The book ends for her character development are Graeme and Clive saying they’re men of science and Paul telling her to have a little faith before he cures her blindness.

And then, of course, there’s the Christ-like figure of Paul.

Paul itself is a Biblical name. Paul of Tarsus began as Saul, a figure who persecuted true believers before being called to become a disciple. He wrote several important books of the New Testament and was one of the most powerful and influential of the early missionaries.

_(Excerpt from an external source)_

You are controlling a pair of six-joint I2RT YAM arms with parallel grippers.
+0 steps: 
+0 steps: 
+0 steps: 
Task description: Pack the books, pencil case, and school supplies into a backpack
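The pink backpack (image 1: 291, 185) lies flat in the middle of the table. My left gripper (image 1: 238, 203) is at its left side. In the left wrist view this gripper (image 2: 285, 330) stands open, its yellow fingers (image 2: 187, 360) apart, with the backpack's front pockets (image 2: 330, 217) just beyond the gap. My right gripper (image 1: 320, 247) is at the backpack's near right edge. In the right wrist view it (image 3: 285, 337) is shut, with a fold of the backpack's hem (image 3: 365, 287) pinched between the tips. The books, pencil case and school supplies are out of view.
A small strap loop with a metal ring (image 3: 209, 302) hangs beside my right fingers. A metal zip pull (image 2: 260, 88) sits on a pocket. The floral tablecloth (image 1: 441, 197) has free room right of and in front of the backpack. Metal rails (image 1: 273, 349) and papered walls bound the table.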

Paul The Alien stays hidden to the world at large but chooses to reveal himself to a chosen few who end up traveling with him through the desert and also end up keeping him safe from the vicious law enforcement that seeks to kill him. It’s unclear whether Jesus could become invisible, but Paul can, and he can resurrect the dead and cure blindness just like Joshua Bar Joseph. He has the job of teaching each character about what’s truly important in this world, and there’s the Superman-like parallel of him coming from above and needing to leave this world in order to return to his home in the sky by the end.

The similarities between Paul and Jesus are surface level to be sure, but they are there in consistent numbers, which is telling especially considering how the movie barely scratches that surface in a trade off between comedy and character development. Above all else, Paul’s recurring advice to “roll the dice” is a completely faith-based response to a world descending into chaos all around. In not telling Graeme or Clive where they’re going, he trusts them to believe in him and take a journey of faith even when bullets are flying by and farmhouses are exploding behind them.

As for the commentary on religion, the first glance is one of mockery and derision. However, even as the uncomfortable theological argument in the RV makes too-quick work of disproving God (in the way that most world religions know it), and even as Ruth is transformed for the better from a mindless servant to a life-affirming (almost Nietzschean) free woman, there is still the character of her father there to make the counter-argument.

He’s a rough customer at the outset, but he also steps up Taken-style to go get his daughter back from the thugs that have kidnapped her. He doesn’t let a bar brawl or even federal officials stand in his way of saving his daughter, and that act is admirable beyond his faults. What’s more, even with aliens walking around all over the place, he still keeps his faith in God in tact with no problem (even if he is used as the easy butt of one more joke in the final scene). He reunites with his daughter, no doubt changed in humanistic ways, but otherwise still rock solid in his faith in a higher power.

Graeme and Clive start off with faith and are rewarded for it ten-fold by the end; Ruth has a rigid religious structure without faith and gains something far more celebratory; Ruth’s father earns a sense of duty and decency while holding onto his beliefs; and Paul is at the center of it all, speaking calmly, performing miracles, and teaching loving lessons. He’s also showing his junk to anyone who’ll look, smoking way too many cigarettes, and violently eating road kill, but Paul works in mysterious ways.

As much as Paul is hiding behind a rubber mask bought at a comic book store, it’s also bathed in faith, the people who have it, and the challenges it presents. It’s a comedy about two misfits who find an alien on a road trip, but it also leaves the audience staring up at the sky.